Rabbit, Run is another of the 100 Essential Novels according to www.popchartlab.com. I like Updike and have since I first read Rabbit at Rest many years ago. I’m not sure why it’s taken me this long, and this prompt, to pick up another Rabbit. Maybe I didn’t see the point since I started at the end of the series.
Harry “Rabbit” Angstrom was a high-school basketball star and now sells cars at his father-in-law’s dealership in a dying rust belt town in the late 1950’s. His stay-at-home wife Janice is pregnant and always drinking. He is suffocating in adult life and not really sure who he is if he isn’t the basketball star. He leaves his wife for Ruth who seems to offer an escape to his drudgery. He goes back for the baby, which drunk Janice drowns. Life is still a dead end. Rabbit is bored and frankly that makes him a bit boring.
In Rabbit, Run Harry is just a jock that can’t grow past his glory days. I’m glad I didn’t start with the beginning of Updike’s Rabbit series. I’m not sure I would have picked up another of his novels and I would have missed some masterful writing. There are moments of it in this book, but I think there are more in Rabbit at Rest and more still in Updike’s Eastwick books.
I’m sad to leave Iowa and the Langdon clan of Jane Smiley’s 100 Year Trilogy. It’s been a comforting place to escape from the chaotic real life of today.
Golden Age, the final book, starts in the year 1987 with the welcoming of a new family member and ends in a not so welcoming 2019. More members of the family have passed on, some in old age, some tragically young. Smiley again touches on the current events of the time, the housing bubble, global warming, the tragi-comedy of U.S. politics, the banking crisis, 9/11, the Iraq wars and the war on terrorism.
Golden Age feels sadder than the first two books, Some Luck and Early Warning. Maybe in part because it’s the last book, or maybe because it isn’t softened by nostalgia and the time frame covered is all recent memory, or maybe simply because the Langdon’s themselves have left the comfort of Iowa, of past farm life, of home.
The trilogy was a beautiful read and the Langdon clan a pleasure to spend time with. These epic family dramas truly are what Smiley does best.

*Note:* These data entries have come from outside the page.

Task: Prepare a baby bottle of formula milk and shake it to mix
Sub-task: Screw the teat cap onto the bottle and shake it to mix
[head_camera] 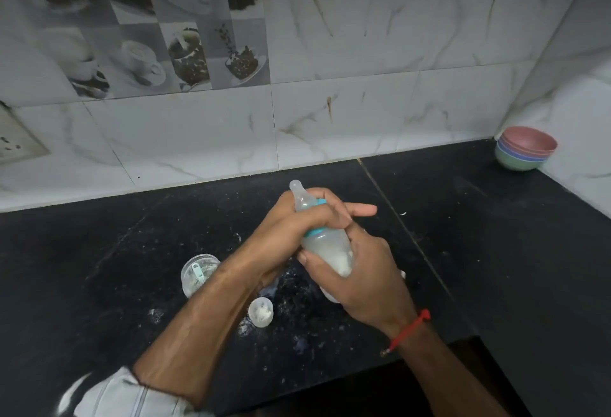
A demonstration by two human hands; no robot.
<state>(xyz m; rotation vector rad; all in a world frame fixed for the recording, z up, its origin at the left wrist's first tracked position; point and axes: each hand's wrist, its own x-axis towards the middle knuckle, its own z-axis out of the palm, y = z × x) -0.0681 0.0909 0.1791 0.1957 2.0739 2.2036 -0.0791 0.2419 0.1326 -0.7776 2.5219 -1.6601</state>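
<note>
baby bottle (pixel 325 244) tilted, gripped between left hand (pixel 291 228) and right hand (pixel 367 271).

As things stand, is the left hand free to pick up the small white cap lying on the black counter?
Probably not yet. The left hand is wrapped round the teal collar and teat of the clear baby bottle, which the right hand also grips. The small white cap lies unobstructed under the left forearm.

Black countertop (pixel 496 234), teal-collared bottle (pixel 325 244)

left arm: pale grey rolled sleeve (pixel 109 396) | right wrist: red thread bracelet (pixel 410 329) | forearms bare
</note>
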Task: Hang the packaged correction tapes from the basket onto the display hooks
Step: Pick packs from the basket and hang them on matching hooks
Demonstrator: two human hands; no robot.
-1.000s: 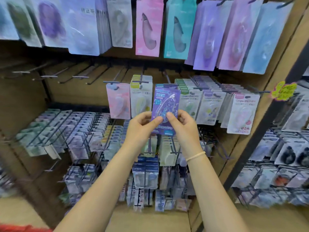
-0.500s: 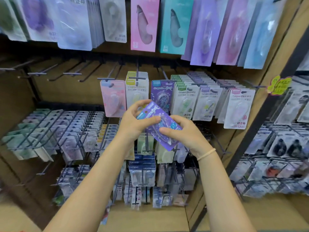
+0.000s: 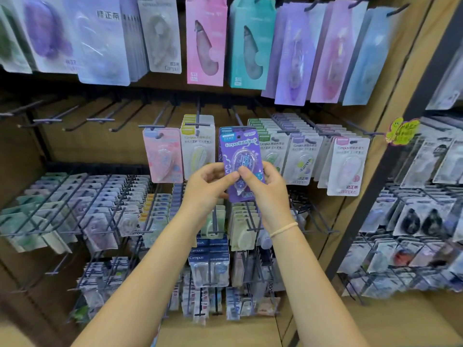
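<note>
Now both hands, left (image 3: 205,186) and right (image 3: 265,186), pinch the upright pack (image 3: 240,156) low; its hang hole sits topmost, seemingly at the hook (image 3: 236,113).

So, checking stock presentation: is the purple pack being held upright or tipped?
Upright: the purple correction tape pack shows level print, hang hole on top.

Glossy clear plastic blister on purple card pack (image 3: 240,156), dark metal hooks (image 3: 100,119), matt wood-look backboard (image 3: 82,144)
</note>
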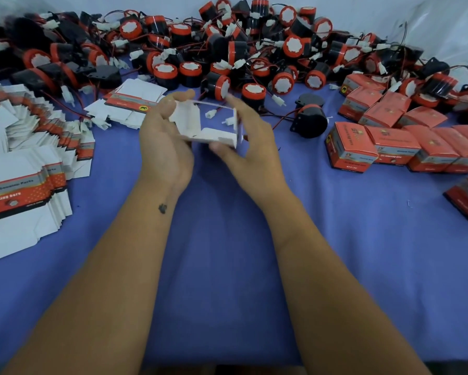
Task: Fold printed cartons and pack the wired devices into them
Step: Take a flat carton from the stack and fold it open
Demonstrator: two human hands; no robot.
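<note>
A half-opened carton [200,125], white inside, hangs in the air above the blue cloth between both hands. My left hand [165,139] grips its left side, thumb up at the top edge. My right hand [246,136] holds its right wall, fingers under the bottom; that hand is blurred. The carton's open mouth faces up and away, and I can see wires and connectors through it. A big heap of black and red wired devices [227,50] fills the back of the table. One device [310,119] lies apart, just right of my right hand.
Flat printed cartons [24,147] are fanned out in stacks at the left, with a few more [135,101] behind my left hand. Closed red boxes [390,139] lie in a group at the right. The blue cloth [227,239] covers the table.
</note>
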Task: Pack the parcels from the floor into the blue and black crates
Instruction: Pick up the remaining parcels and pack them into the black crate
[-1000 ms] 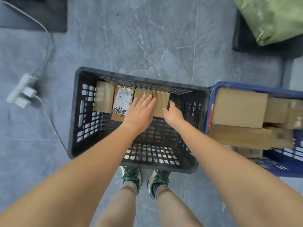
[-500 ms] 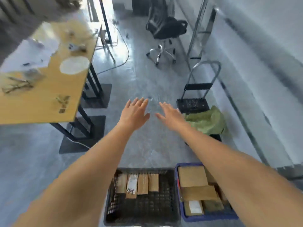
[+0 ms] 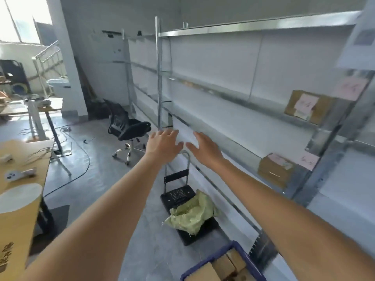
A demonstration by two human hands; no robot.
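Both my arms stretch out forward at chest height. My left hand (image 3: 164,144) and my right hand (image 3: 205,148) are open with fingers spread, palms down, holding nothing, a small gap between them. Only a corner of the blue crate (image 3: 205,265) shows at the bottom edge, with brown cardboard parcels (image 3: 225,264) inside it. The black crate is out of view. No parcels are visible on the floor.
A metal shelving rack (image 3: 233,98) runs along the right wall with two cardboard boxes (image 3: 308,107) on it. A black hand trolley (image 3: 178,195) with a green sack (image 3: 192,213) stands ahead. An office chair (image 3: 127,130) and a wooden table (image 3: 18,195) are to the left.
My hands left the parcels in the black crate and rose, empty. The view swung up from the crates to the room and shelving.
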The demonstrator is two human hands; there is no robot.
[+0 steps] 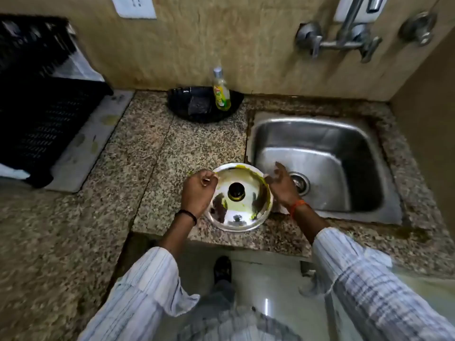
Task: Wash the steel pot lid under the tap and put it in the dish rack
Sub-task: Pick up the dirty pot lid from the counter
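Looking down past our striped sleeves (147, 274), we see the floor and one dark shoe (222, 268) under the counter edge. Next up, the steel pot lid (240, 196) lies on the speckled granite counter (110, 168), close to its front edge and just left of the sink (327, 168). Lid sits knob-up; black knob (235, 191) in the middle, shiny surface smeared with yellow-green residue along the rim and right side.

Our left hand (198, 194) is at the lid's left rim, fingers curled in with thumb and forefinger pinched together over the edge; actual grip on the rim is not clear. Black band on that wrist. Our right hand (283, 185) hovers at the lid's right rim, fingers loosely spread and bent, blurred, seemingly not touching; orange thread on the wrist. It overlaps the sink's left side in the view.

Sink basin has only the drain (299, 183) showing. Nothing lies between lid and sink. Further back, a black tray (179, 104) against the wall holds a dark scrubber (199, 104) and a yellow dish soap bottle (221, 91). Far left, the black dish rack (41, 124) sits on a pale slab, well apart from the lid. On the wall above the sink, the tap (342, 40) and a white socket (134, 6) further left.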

The Golden Age appropriately accomplishes “Bingo” for me in the 2017 Book Bingo Challenge.
I seem to live in Iowa lately – listening to Gilead on Overdrive and reading Jane Smiley’s Golden Age – I like Iowa. It feels safe and homelike. That solid, Midwestern values, hearty food, kind of comfort that is perfectly suited to these shorter, colder days.

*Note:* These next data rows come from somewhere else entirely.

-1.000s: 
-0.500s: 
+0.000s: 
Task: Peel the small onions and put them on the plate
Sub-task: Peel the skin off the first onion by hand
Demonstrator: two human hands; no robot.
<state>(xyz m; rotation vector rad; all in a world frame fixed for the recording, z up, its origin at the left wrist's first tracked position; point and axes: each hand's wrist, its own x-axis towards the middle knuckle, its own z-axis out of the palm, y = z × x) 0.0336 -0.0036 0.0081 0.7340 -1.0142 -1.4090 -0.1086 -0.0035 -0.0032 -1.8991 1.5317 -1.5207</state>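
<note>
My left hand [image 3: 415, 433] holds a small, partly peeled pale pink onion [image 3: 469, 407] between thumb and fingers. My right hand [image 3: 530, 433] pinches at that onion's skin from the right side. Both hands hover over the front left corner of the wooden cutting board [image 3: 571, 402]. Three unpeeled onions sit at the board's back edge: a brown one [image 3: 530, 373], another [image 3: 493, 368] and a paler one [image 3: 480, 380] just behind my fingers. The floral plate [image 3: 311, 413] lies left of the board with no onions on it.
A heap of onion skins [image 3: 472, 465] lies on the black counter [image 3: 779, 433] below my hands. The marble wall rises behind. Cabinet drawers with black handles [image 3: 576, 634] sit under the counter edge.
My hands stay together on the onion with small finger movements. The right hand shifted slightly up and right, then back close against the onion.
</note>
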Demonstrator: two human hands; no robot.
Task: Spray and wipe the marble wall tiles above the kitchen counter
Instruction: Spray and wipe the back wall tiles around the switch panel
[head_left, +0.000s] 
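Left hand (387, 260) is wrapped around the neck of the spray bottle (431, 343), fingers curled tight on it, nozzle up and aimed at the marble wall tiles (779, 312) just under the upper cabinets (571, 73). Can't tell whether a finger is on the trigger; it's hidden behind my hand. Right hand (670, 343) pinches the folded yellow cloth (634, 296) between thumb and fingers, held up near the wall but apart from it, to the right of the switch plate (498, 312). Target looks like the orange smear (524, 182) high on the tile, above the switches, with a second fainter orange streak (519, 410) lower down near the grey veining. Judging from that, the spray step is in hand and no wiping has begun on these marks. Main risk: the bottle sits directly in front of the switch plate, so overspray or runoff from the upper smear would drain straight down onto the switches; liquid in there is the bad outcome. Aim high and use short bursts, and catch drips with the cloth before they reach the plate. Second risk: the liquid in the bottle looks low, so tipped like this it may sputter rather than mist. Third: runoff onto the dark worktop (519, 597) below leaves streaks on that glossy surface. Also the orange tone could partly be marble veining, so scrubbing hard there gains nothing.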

John Ames is in the twilight of his life in 1956, and is writing to his seven-year-old son all the things he won’t be around to tell him; how he met his much younger wife – the boy’s mother, how he became the Congregationalist minister in their small, dying Iowan town of Gilead, as were his father and grandfather, the loss of his first wife and child and the loneliness that ensued, how much he wishes he were younger and able to be there to see him grow up. He focuses a lot on his troubled relationship with his godson, the son of his best friend, perhaps trying to decipher who he is for himself more than explain himself to his son, perhaps needing to resolve the relationship enough to ease his conscious before leaving this life.
Ames is full of Robinson’s usual Calvinist words, instructions for living a good life, community responsibilities and family obligations. He touches on slavery, abolitionism and the Midwest’s role in the Civil War through memories of his father and grandfather, but he casts no judgement. He sorts through the years of sermons he has given, wonders what will happen to his words after he is gone and surmises they will most likely be thrown away. Life will go on without him. Dust to dust. Gilead and his dwindling church may not. Ashes to Ashes.
The beauty of Ames’ faith and Robinson’s prose make this award winning novel a piece of art.